= Regional policy dialogue =

The Regional Policy Dialogue (RPD) is an Inter-American Development Bank (IDB) initiative constituted by the bank's board of directors in December 1999. The RPD's objective is to promote knowledge sharing between high-level government officials from Latin America and the Caribbean and experts in key development areas.

==Networks==
The RPD covers strategic topics for the region through its thirteen networks:
1. Water and Sanitation
2. Climate Change and Disaster Risk Management
3. Trade and Integration
4. Education
5. Energy
6. Results-based Budget Management
7. Innovation, Science and Technology
8. Labor Markets and Social Security
9. Macroeconomic Policy and Finance
10. Social Protection and Health
11. Financial Institutions Regulation
12. Citizen Security
13. Transport

The objective of these networks is to promote the dialogue between public officials that work in the same sector, with the aim to facilitate the exchange of experiences and lessons learned.

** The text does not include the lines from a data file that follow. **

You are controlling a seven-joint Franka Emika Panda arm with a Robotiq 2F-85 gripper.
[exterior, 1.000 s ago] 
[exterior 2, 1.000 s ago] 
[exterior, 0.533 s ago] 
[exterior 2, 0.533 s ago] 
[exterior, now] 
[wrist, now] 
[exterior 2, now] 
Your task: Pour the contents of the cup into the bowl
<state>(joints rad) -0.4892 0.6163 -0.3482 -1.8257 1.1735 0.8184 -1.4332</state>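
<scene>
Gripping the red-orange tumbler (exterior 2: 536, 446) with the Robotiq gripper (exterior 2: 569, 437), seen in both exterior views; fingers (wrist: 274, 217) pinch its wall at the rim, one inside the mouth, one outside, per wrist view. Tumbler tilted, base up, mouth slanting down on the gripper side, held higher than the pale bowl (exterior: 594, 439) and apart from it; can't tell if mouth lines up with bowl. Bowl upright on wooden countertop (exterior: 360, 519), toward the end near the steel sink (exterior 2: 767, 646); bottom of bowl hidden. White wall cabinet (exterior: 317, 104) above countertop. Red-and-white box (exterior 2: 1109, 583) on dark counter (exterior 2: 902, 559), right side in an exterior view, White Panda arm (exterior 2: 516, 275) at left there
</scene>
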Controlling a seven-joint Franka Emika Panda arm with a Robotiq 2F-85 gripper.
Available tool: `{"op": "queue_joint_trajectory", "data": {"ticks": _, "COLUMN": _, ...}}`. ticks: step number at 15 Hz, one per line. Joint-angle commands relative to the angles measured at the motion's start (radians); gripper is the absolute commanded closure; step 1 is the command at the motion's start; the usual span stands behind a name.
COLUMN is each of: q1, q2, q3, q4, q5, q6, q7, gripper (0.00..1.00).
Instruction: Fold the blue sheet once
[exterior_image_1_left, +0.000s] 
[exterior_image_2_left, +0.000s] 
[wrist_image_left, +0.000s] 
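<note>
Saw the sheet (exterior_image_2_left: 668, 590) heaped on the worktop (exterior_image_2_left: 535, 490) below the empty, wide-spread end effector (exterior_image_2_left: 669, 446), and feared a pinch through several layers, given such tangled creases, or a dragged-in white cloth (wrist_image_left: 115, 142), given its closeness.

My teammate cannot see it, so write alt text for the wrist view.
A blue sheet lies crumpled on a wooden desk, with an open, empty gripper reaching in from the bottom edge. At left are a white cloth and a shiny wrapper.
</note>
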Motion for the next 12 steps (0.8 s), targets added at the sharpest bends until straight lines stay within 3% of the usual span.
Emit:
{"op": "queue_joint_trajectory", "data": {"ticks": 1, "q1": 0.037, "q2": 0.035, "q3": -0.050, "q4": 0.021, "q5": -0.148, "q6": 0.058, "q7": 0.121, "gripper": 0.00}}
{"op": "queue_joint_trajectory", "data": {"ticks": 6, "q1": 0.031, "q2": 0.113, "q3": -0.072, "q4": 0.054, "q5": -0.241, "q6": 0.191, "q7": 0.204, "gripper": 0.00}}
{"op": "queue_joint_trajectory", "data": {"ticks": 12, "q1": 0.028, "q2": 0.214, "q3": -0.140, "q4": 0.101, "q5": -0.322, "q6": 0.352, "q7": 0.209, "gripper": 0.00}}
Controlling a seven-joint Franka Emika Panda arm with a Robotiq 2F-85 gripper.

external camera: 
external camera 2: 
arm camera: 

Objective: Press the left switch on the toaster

Through this channel, the main policymakers of the region are able to identify common solutions to the most pressing development issues and increase their intellectual and institutional capital.

==Reports, research and studies==
To support an effective exchange of expertise and innovative practices, the RPD promotes the presentation of high-quality analytical reports, research, and studies, to be discussed at the networks’ hemispheric and sub-regional meetings.